Since March 2012, the most oppressive interim gagging orders any court can issue have prevented alleged corporate misfeasance involving one of New Zealand’s more wealthy and influential families from being made public.  The ex parte gag orders issued by the High Court under the disguise of “Z v Z” are so extreme that the family member targeted by the gag injunction was prohibited for more than 3 years from discussing the allegations against his brother and wider family members with his own lawyer.

A lawful requirement by recipients of interim gag orders – particularly ex parte orders – is they must simultaneously or promptly thereafter file proceedings to maintain the injunction.  The applicant in the “Z” case never filed a substantive claim to underpin his gagging injunction.  Incredibly the applicant argued successfully that the gagged party would issue his own claim and that the source of this information was “a mutual acquaintance”.  Though this never eventuated, High Court Justice Peter Woodhouse refused to rescind the gag orders in late 2015 on the puzzling basis that slow action on the victim’s part reinforced in the Judge’s mind that the still stand-alone interim gagging orders were justified.  Again Woodhouse perversely put the burden on the gagged party to issue his own proceedings as a pre-condition to having the gag orders against him lifted.

The stench of preferential secret treatment by the Court was unmistakable even though it was impossible to know what courtesan influences were at play.  Despite suppression orders flowing generally from the New Zealand courts like water over Huka Falls this one was special because of the obsequious deference the judges were showing a powerful and wealthy Aucklander accused of financial impropriety in a public role – through the most clandestine manner they could orchestrate.

Although the judicial actions were completely obscured the judicial message was transparent enough that establishment lawyers including at least a couple Queens Counsels turned down the respondent’s brief to challenge the gag order and seek remedy.

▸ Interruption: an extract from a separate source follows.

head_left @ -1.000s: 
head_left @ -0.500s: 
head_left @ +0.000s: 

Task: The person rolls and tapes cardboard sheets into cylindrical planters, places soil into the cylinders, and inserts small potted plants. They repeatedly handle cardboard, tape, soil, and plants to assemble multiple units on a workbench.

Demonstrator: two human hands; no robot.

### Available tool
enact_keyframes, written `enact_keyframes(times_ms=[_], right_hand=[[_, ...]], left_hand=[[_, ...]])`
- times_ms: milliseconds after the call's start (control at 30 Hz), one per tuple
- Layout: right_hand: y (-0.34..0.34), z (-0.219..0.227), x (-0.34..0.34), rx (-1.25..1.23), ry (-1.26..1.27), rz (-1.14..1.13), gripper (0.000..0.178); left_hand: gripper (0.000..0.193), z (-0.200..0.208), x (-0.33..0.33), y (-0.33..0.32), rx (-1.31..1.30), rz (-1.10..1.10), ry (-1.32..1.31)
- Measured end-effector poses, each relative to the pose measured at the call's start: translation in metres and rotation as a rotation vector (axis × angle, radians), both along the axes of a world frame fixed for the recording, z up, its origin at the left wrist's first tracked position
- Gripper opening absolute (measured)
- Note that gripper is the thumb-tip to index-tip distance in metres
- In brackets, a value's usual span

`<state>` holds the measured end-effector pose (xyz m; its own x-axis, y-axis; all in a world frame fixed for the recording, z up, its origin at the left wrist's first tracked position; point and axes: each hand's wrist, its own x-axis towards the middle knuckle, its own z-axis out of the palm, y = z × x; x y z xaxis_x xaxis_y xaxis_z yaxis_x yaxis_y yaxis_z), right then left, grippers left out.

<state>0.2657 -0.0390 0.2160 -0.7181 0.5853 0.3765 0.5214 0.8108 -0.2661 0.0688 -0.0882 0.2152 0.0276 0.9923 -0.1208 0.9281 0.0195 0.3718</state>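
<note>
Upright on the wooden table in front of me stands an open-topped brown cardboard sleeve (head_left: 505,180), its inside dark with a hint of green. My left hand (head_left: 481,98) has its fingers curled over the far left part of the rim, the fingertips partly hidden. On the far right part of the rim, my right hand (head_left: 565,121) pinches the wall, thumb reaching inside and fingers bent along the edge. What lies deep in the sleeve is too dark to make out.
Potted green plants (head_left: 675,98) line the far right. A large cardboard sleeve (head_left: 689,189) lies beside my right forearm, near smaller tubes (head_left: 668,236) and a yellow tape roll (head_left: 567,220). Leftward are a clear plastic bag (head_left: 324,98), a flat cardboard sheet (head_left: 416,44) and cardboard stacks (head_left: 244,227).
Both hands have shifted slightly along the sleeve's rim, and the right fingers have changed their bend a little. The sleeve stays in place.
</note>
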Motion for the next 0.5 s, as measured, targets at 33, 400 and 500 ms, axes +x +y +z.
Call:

As only those with first-hand experience with the New Zealand courts can relate the respondent’s experience proved such an affront to basic sensibilities he held of justice and what the courts supposedly stood for that he eventually **CENSORED BY COURT ORDER**.  Now that he is back he obtained a preliminary victory at the Court of Appeal which issued a judgment modifying the gag order and accepting it was wrong to put the onus on the respondent to defeat the gag orders before also accepting his legal position “had undoubtedly been restricted by such a wide-ranging gagging order”.

The powerful and influential Auckland family **CENSORED BY COURT ORDER**.

Instead of “Z v Z” the Court of Appeal changed the parties to “A”, “R” and “X”, proving yet again that even on a good day New Zealand Courts hold a unique world view of open justice and transparency.